This doesn't ring true for me. Yes, of course one copies, emulates, as one learns to play an instrument, but that is far from the simple act described. For example, one may copy one's music teacher, but listening to the students of a particular teacher will quickly reveal that every student does so in a different way and some don't seem to be copying their teacher at all. Students make choices, both technical and aesthetic, and they do so from a wide variety of influences. At the heart of it are the individual strengths and taste of the student, which develop over time into a unique musical personality--at least one hopes! This is an important brick in the foundation of the argument and it leads to this conclusion:
From copying my music teacher to copying the great composers to mashing-up great recorded content to learning to ask AI to create – it’s all the same process.

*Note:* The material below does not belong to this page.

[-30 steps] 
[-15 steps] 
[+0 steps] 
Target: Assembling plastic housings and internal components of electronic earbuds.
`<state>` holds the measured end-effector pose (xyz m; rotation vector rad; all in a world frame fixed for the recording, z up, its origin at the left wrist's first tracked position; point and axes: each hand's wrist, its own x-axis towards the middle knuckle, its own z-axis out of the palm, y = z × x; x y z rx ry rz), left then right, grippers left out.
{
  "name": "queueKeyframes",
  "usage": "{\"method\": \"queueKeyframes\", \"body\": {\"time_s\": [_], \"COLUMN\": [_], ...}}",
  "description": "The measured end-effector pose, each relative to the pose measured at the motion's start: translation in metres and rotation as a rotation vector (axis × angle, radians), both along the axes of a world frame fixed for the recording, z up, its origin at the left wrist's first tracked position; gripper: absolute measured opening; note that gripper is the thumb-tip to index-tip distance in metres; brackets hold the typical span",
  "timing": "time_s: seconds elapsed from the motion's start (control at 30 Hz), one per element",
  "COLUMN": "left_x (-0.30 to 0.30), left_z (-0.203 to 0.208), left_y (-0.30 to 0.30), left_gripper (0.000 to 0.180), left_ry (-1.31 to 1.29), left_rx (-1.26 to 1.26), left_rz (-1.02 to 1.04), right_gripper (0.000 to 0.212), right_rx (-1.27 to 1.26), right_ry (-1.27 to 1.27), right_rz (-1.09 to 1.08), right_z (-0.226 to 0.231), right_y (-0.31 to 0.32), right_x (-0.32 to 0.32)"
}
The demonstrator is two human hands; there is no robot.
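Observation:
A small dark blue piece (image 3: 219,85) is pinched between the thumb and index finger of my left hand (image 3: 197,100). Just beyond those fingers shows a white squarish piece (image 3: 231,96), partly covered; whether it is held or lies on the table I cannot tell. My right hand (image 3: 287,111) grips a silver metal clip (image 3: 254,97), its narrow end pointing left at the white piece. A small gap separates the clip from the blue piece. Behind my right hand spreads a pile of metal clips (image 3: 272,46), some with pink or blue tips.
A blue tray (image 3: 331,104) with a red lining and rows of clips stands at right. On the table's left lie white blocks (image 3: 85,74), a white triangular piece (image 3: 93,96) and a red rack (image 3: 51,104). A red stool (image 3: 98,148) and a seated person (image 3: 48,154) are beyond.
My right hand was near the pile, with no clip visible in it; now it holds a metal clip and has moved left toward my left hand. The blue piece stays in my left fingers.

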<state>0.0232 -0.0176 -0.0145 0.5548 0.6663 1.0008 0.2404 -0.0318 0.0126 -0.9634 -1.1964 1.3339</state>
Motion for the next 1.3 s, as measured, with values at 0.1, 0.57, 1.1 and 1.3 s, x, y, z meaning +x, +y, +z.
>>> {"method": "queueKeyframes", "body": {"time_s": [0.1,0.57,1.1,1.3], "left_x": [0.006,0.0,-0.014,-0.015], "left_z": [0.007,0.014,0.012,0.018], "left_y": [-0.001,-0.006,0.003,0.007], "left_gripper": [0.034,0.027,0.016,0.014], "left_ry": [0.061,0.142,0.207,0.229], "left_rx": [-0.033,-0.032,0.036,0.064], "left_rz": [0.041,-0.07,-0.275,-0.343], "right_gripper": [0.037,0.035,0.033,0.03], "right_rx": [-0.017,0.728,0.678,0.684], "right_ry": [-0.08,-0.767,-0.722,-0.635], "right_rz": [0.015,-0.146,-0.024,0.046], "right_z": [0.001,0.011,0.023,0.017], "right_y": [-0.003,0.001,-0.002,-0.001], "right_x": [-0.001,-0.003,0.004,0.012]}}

We are copying what already exists and trying our best to do it so others will consider it art – not craft. Today, the lines between original and blatantly copied or computer assisted or computer generated works are so blurry, the concept of an original work may need some adjusting.
Well, yes, copying is copying, but this seems to completely deny the existence of anything we might call "creativity." Weren't thought leaders in education recently claiming that all young people were inherently creative? The argument here seems to be that since there is no such thing as creativity, it is all just copying, then AI is up to the job. Talk about moving the goalposts. We have to watch out for arguments that instead of explaining something, just explain it away.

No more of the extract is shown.